Today I’ve been feeling that I need to write about being grateful for my friends. I’m still going to do that, but I wanted to do this preliminary post about gratitude, in general. I just hope I can do the subject justice.
It wasn’t until I consciously strove to feel grateful, did I start to really enjoy life. Not only that, but I do believe that it’s a critical ingredient to a happy and respectful marriage; and this, my friends is from where I speak. Through my marriage, my husband, I can see the world not as the old, cynical me; but as a refreshed me. I really credit my DDH (Dear Dear Husband) with the bulk of renewing my life, or at the very least he be the catalyst for it. He nurtures that, and you’d better believe, in his own subtle (or not so subtle) way, he calls me out on the carpet when I stray…. but not before I make a total jerk of myself… aaaah- He loves me~!
Not only is gratitude key for a good marriage. It’s critical to any relationship, and the other major one is my relationship with God. If I’m not grateful for everything that God has given me, then I really do have nothing. I’ve made it a rule that I must always be grateful for everything I do have in my life and forget what doesn’t happen to be here for me. I can’t waste my time going to places I can’t reach… yet. Concentrating on what I do have means that I’m not thinking about the negative, whatever that may be. What I’m doing now with these gratitude posts is refreshing my memory, reminding myself that there is so much in my life to be happy about and to remember to thank my Creator.
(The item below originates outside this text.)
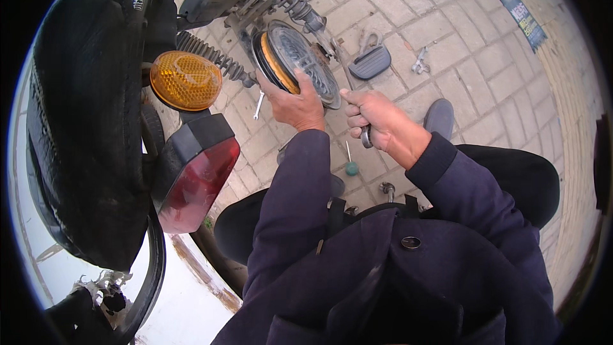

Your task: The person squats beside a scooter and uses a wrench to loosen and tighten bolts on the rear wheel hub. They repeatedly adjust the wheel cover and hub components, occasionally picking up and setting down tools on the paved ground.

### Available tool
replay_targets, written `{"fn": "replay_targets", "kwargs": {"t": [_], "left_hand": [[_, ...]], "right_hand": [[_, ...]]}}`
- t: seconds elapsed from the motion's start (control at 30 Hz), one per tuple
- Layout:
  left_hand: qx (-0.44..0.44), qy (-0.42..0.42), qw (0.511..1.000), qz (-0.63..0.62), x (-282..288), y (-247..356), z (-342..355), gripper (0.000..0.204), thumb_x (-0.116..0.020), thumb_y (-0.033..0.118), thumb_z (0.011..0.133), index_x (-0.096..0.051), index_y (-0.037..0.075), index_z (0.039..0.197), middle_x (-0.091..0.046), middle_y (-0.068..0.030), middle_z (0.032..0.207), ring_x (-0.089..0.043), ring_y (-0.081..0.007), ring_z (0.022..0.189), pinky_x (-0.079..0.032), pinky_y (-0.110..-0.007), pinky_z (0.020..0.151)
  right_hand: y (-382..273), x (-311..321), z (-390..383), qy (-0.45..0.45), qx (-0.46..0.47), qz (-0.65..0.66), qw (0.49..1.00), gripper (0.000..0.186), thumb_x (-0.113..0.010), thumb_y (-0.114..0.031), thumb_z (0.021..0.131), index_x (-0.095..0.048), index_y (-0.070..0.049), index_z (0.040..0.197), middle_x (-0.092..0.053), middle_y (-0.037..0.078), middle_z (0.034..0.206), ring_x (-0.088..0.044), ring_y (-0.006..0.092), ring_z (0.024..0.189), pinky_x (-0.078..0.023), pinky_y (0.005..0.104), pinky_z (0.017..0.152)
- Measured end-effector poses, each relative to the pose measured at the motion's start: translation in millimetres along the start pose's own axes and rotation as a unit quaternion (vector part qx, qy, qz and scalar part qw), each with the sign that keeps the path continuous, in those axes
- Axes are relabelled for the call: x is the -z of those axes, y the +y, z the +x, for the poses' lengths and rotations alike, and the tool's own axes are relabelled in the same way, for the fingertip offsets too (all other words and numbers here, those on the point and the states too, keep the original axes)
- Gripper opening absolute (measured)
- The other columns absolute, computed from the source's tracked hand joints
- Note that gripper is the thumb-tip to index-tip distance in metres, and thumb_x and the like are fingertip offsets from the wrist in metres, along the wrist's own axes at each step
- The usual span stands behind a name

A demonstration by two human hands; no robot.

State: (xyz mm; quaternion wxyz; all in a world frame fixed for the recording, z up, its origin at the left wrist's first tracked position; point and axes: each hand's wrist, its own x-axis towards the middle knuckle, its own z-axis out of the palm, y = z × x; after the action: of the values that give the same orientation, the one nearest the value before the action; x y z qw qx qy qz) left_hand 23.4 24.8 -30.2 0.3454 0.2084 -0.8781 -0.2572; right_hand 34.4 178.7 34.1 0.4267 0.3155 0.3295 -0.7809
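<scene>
My left hand (295,103) grips the rim of a round grey disc-shaped part (303,57) with orange and black rings behind its face. This part sits low beside the motorcycle, near a coiled shock absorber (300,7). My right hand (377,117) is closed just right of the disc around a metal tool (366,136), whose rounded end shows below my fist. The rest of that tool is mostly hidden by my fingers, so I cannot make out its kind. Between my left hand and the motorcycle, a small spanner (258,105) lies on the paving.
The motorcycle's black seat (89,121), amber indicator (186,80) and red tail light (201,185) crowd the left. On the paving are a black pedal (370,62), small metal parts (420,61) and a green-handled screwdriver (352,167). A grey shoe (439,119) stands right of my hand.
</scene>
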Motion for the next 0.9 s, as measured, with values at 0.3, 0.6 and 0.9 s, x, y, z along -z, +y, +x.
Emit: {"fn": "replay_targets", "kwargs": {"t": [0.3, 0.6, 0.9], "left_hand": [[0.008, -0.01, 1.0, 0.006, 2, 2, 1, 0.069, -0.068, 0.03, 0.09, -0.043, -0.004, 0.144, -0.061, -0.0289, 0.128, -0.062, -0.0451, 0.112, -0.049, -0.049, 0.094], [0.007, -0.013, 1.0, -0.006, -2, -5, 2, 0.076, -0.07, 0.029, 0.086, -0.039, -0.002, 0.148, -0.059, -0.0279, 0.134, -0.061, -0.0447, 0.116, -0.05, -0.048, 0.096], [-0.011, -0.005, 1.0, -0.007, -1, 0, 1, 0.074, -0.069, 0.026, 0.087, -0.038, -0.003, 0.149, -0.062, -0.0289, 0.127, -0.063, -0.0455, 0.112, -0.051, -0.048, 0.094]], "right_hand": [[70, 102, 47, 0.204, 0.297, -0.472, 0.804, 0.053, -0.055, -0.045, 0.101, -0.065, 0.006, 0.09, -0.063, 0.026, 0.072, -0.062, 0.0422, 0.07, -0.047, 0.0495, 0.068], [55, 143, 96, 0.151, 0.318, -0.509, 0.786, 0.047, -0.057, -0.045, 0.101, -0.066, 0.001, 0.094, -0.059, 0.026, 0.069, -0.059, 0.0452, 0.069, -0.046, 0.0494, 0.066], [49, 141, 130, 0.167, 0.351, -0.489, 0.781, 0.045, -0.057, -0.044, 0.101, -0.066, -0.001, 0.093, -0.061, 0.027, 0.072, -0.061, 0.0482, 0.074, -0.046, 0.0512, 0.067]]}}
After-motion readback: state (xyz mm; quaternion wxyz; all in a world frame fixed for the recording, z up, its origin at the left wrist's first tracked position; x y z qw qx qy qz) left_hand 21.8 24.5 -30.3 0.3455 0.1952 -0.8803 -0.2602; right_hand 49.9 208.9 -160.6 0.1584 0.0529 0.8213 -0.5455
For me being grateful means that in taking the time to think about the positives, about the really good people in my life, presents more opportunities to project a positive spirit out to others. More opportunities to tell the people in my life how much I love them and how much I appreciate their presence in my life. Another thing is that up until now, I could not tell people how I felt about them. I was embarrassed or I thought it was silly. I thought it wasn’t important. Now I know that is a lie. It IS very important to those around me to know, more importantly TO BE TOLD how much they mean to me. I need to take the time to tell my friends I love them. That they are important to me. Thank them for being in my life. I won’t miss those opportunities again. Too many times we let the moment pass, then regret it.
Another concept I came away from Oprah’s Lifeclass is when she said, “Your presence is enough.” If I remember correctly this was part of a discussion about “what should I do when I walk into a room” or “what do I say?” Something like that, and this sentence, “Your presence is enough” just jumped out at me. Yeah, I really get that and I want to close my eyes: OOHHMMMM.
Gratitude is the fertile soil for Love. See what those OHM’s can do?
edited to add: Just found this quote I was saving about Joy:
“When you are joyous, look deep into your heart and you shall find
it is only that which has given you sorrow that is giving you joy.
When you are sorrowful look again in your heart, and you shall see
that in truth you are weeping for that which has been your delight.”